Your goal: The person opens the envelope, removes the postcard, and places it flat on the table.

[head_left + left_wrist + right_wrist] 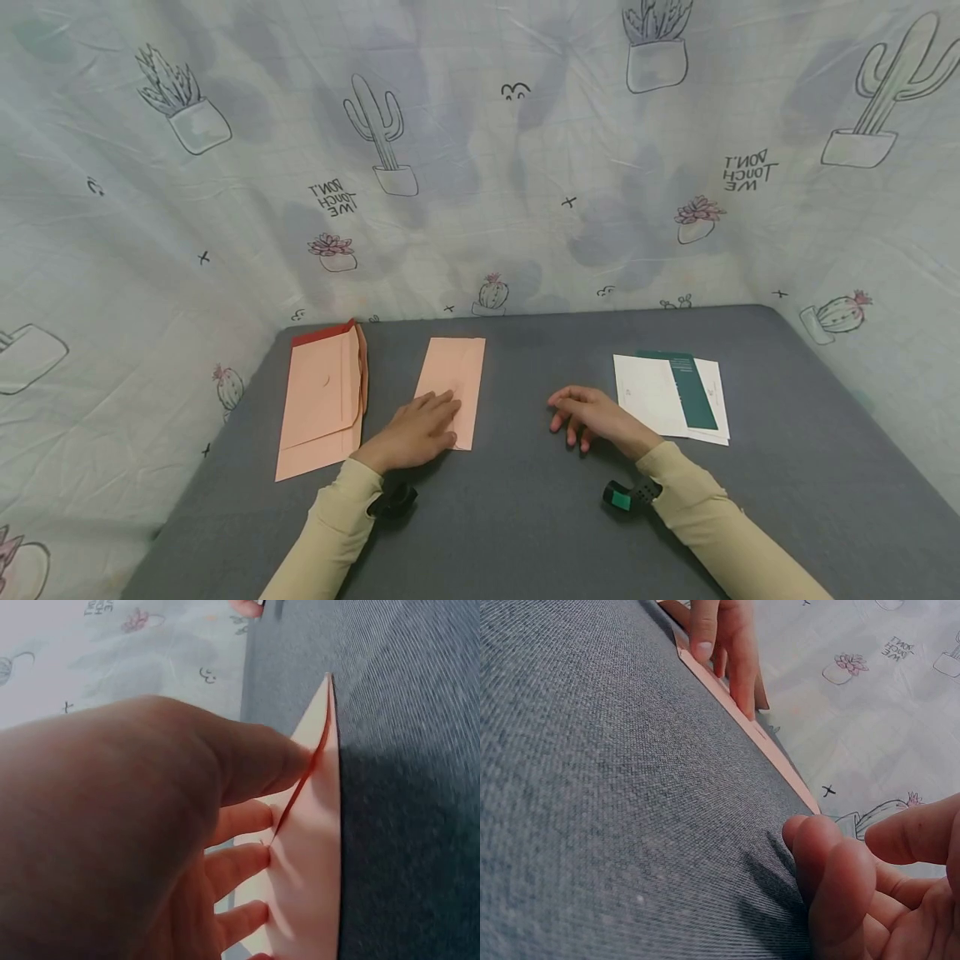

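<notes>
A pink paper envelope [454,365] lies flat on the grey table, left of centre in the head view. My left hand [414,432] rests on its lower half with the fingers spread and relaxed. In the left wrist view, the thumb [262,761] touches the envelope [311,847] beside a slightly gaping edge that shows red inside. My right hand [596,418] hovers over the table between the envelope and some cards, its fingers loosely bent and holding nothing. The right wrist view shows bare table below those fingertips [847,877].
More pink envelopes [318,387], one with a red edge, lie overlapped at the left. White cards [648,396] and a dark green card [696,396] overlap at the right. A printed cactus curtain [465,142] hangs behind the grey table [517,517].
</notes>
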The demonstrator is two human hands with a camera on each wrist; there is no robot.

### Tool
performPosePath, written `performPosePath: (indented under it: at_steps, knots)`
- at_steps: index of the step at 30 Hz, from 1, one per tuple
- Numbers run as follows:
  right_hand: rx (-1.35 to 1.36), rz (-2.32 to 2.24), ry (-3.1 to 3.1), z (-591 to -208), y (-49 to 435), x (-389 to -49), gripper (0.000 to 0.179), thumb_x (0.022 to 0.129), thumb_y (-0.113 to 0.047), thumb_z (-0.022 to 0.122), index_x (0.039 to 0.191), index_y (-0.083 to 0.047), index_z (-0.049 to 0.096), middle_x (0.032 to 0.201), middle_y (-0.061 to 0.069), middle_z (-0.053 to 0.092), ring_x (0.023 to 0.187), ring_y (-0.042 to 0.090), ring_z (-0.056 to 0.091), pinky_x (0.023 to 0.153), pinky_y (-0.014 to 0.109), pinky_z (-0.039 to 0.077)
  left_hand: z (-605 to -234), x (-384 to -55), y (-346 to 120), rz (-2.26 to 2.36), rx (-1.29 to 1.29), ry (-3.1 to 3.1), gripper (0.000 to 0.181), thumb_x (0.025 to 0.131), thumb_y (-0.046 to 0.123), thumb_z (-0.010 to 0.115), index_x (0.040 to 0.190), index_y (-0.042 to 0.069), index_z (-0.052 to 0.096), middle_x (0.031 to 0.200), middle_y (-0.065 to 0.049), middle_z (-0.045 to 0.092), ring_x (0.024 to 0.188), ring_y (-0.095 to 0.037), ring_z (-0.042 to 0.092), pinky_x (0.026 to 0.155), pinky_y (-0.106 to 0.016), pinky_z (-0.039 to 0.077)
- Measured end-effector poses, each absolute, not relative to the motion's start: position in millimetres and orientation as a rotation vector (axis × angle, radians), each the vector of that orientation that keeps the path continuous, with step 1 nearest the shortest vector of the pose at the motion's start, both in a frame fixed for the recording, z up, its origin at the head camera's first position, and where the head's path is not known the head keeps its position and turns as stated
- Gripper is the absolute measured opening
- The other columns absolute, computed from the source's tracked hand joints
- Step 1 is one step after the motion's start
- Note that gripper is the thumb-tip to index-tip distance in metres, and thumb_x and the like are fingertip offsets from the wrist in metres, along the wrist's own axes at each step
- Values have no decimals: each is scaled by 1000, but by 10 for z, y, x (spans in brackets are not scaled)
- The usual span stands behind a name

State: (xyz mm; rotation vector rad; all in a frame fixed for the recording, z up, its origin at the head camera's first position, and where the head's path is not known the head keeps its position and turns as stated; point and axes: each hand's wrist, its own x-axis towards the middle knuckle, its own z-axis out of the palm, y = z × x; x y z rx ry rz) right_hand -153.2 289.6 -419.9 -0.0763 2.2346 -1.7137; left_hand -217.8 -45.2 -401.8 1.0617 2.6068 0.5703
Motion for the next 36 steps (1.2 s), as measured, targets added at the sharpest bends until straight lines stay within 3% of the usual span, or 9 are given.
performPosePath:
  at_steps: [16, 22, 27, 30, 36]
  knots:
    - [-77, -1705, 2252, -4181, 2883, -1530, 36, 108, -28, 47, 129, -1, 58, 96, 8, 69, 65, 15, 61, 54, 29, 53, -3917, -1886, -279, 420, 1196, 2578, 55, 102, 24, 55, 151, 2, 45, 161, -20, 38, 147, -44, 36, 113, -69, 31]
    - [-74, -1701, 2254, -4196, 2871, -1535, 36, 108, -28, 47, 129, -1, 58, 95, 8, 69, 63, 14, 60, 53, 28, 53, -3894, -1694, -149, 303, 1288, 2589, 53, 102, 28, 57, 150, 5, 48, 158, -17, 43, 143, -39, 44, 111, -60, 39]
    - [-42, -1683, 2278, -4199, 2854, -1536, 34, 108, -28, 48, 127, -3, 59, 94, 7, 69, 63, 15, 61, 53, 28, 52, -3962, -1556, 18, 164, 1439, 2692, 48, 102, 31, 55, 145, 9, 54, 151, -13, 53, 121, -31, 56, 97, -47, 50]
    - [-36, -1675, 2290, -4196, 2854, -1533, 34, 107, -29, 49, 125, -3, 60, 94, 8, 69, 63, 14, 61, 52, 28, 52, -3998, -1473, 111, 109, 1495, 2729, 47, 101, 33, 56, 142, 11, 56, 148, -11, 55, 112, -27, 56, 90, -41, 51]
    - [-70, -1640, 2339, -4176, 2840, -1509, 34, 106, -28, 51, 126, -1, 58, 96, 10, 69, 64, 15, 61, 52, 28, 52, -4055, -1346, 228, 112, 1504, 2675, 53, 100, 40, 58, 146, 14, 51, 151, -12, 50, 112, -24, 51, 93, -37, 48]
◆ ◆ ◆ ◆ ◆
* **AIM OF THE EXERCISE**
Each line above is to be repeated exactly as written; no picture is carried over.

* **SOLUTION TO THE EXERCISE**
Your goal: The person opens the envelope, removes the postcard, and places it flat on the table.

[head_left + left_wrist + right_wrist] 

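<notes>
A pink paper envelope [454,365] lies flat on the grey table, left of centre in the head view. My left hand [414,432] rests on its lower half with the fingers spread and relaxed. In the left wrist view, the thumb [262,761] touches the envelope [311,847] beside a slightly gaping edge that shows red inside. My right hand [596,418] hovers over the table between the envelope and some cards, its fingers loosely bent and holding nothing. The right wrist view shows bare table below those fingertips [847,877].
More pink envelopes [318,387], one with a red edge, lie overlapped at the left. White cards [648,396] and a dark green card [696,396] overlap at the right. A printed cactus curtain [465,142] hangs behind the grey table [517,517].
</notes>
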The demonstrator is two human hands with a camera on each wrist; there is no robot.

### Tool
performPosePath, written `performPosePath: (indented under it: at_steps, knots)`
- at_steps: index of the step at 30 Hz, from 1, one per tuple
- Numbers run as follows:
  right_hand: rx (-1.35 to 1.36), rz (-2.32 to 2.24), ry (-3.1 to 3.1), z (-591 to -208), y (-49 to 435), x (-389 to -49), gripper (0.000 to 0.179), thumb_x (0.022 to 0.129), thumb_y (-0.113 to 0.047), thumb_z (-0.022 to 0.122), index_x (0.039 to 0.191), index_y (-0.083 to 0.047), index_z (-0.049 to 0.096), middle_x (0.032 to 0.201), middle_y (-0.061 to 0.069), middle_z (-0.053 to 0.092), ring_x (0.023 to 0.187), ring_y (-0.042 to 0.090), ring_z (-0.056 to 0.091), pinky_x (0.023 to 0.153), pinky_y (-0.014 to 0.109), pinky_z (-0.039 to 0.077)
  left_hand: z (-605 to -234), x (-384 to -55), y (-346 to 120), rz (-2.26 to 2.36), rx (-1.29 to 1.29), ry (-3.1 to 3.1), gripper (0.000 to 0.181), thumb_x (0.025 to 0.131), thumb_y (-0.046 to 0.123), thumb_z (-0.010 to 0.115), index_x (0.040 to 0.190), index_y (-0.042 to 0.069), index_z (-0.052 to 0.096), middle_x (0.031 to 0.200), middle_y (-0.065 to 0.049), middle_z (-0.045 to 0.092), ring_x (0.024 to 0.188), ring_y (-0.095 to 0.037), ring_z (-0.042 to 0.092), pinky_x (0.026 to 0.155), pinky_y (-0.106 to 0.016), pinky_z (-0.039 to 0.077)
- Measured end-effector poses, each absolute, not relative to the motion's start: position in millimetres and orientation as a rotation vector (axis × angle, radians), each the vector of that orientation that keeps the path continuous, with step 1 nearest the shortest vector of the pose at the motion's start, both in a frame fixed for the recording, z up, its origin at the head camera's first position, and where the head's path is not known the head keeps its position and turns as stated
- Gripper is the absolute measured opening
- The other columns absolute, computed from the source's tracked hand joints
- Step 1 is one step after the motion's start
- Note that gripper is the thumb-tip to index-tip distance in metres, and thumb_x and the like are fingertip offsets from the wrist in metres, along the wrist's own axes at each step
- Values have no decimals: each is scaled by 1000, but by 10 for z, y, x (spans in brackets are not scaled)
- The usual span stands behind a name

State: (xyz mm; rotation vector rad; all in a frame fixed for the recording, z up, its origin at the head camera's first position, and where the head's path is not known the head keeps its position and turns as stated; point and axes: each hand's wrist, its own x-axis towards the middle knuckle, its own z-axis out of the palm, y = z × x; x y z rx ry rz) right_hand -153.2 289.6 -419.9 -0.0763 2.2346 -1.7137; left_hand -217.8 -45.2 -401.8 1.0617 2.6068 0.5703
Motion for the next 36 steps (1.2 s), as measured, targets added at the sharpest bends until straight lines stay within 3% of the usual span, or 9 are given.
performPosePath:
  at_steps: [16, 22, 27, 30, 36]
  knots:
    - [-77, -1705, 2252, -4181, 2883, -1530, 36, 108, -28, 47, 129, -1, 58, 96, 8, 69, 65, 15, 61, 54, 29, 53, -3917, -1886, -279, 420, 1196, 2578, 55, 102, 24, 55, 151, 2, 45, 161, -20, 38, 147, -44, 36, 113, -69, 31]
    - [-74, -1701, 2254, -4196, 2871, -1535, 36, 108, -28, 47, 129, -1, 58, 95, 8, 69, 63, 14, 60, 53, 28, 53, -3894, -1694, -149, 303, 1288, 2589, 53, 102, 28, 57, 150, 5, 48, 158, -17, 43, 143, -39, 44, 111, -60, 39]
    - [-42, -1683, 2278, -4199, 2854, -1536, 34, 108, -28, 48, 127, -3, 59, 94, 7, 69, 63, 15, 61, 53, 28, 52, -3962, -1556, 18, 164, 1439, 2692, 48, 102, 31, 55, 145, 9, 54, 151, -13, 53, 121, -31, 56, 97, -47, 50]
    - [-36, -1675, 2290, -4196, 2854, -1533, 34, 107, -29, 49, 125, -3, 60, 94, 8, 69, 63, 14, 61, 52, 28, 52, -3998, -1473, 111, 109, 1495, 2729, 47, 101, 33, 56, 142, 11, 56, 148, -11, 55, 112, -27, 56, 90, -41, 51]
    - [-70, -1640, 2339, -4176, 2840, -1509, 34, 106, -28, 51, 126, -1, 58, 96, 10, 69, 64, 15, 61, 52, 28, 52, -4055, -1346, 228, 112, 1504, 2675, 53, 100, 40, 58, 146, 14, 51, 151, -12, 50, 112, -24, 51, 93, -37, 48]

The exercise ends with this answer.